## INSTRUCTIONS TO FOLLOW
Set down the whole listing below exactly. The pictures stay out.

*** Block opens ***

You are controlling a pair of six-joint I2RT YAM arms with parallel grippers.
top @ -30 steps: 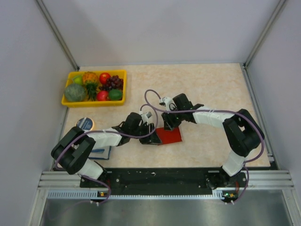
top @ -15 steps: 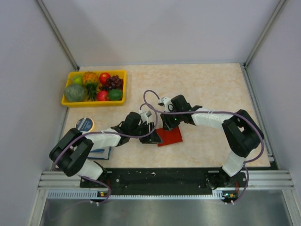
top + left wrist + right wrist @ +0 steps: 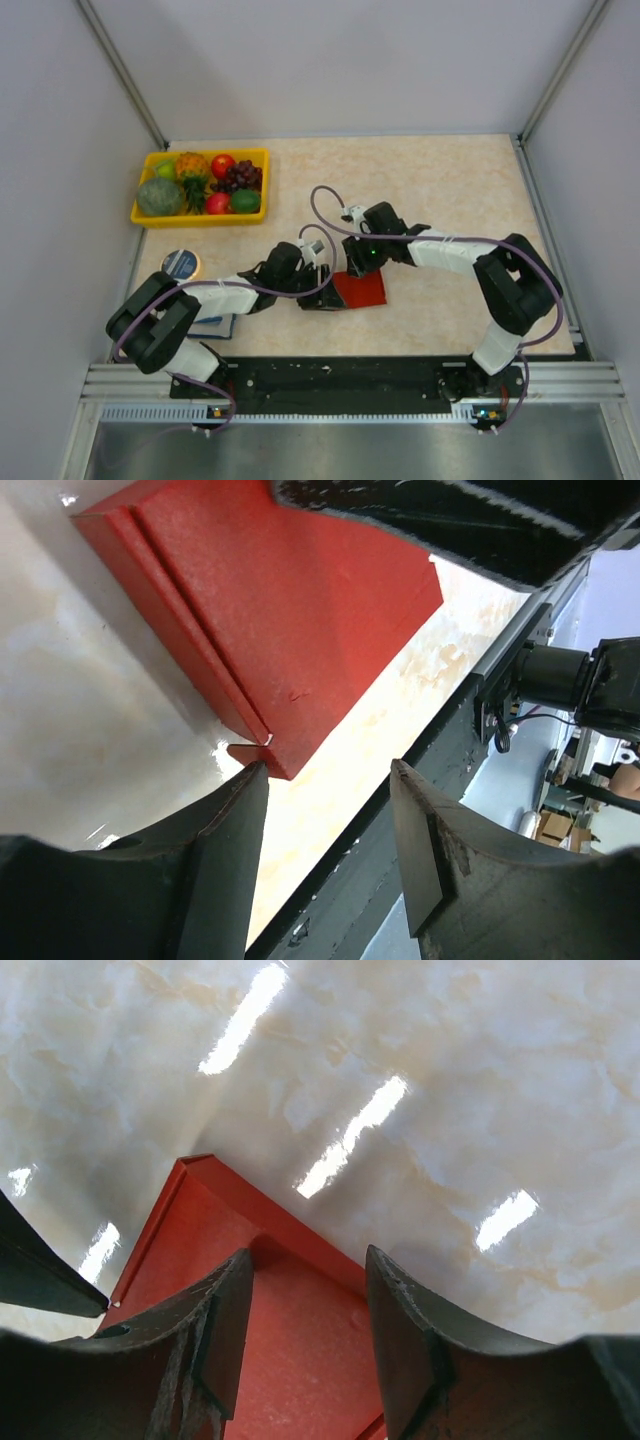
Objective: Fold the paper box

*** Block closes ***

## TASK RESPONSE
You are controlling a pair of six-joint I2RT YAM arms with parallel grippers.
top @ -30 steps: 
top @ -15 steps: 
top + left wrist + right wrist @ +0 steps: 
Objective: Fold the paper box

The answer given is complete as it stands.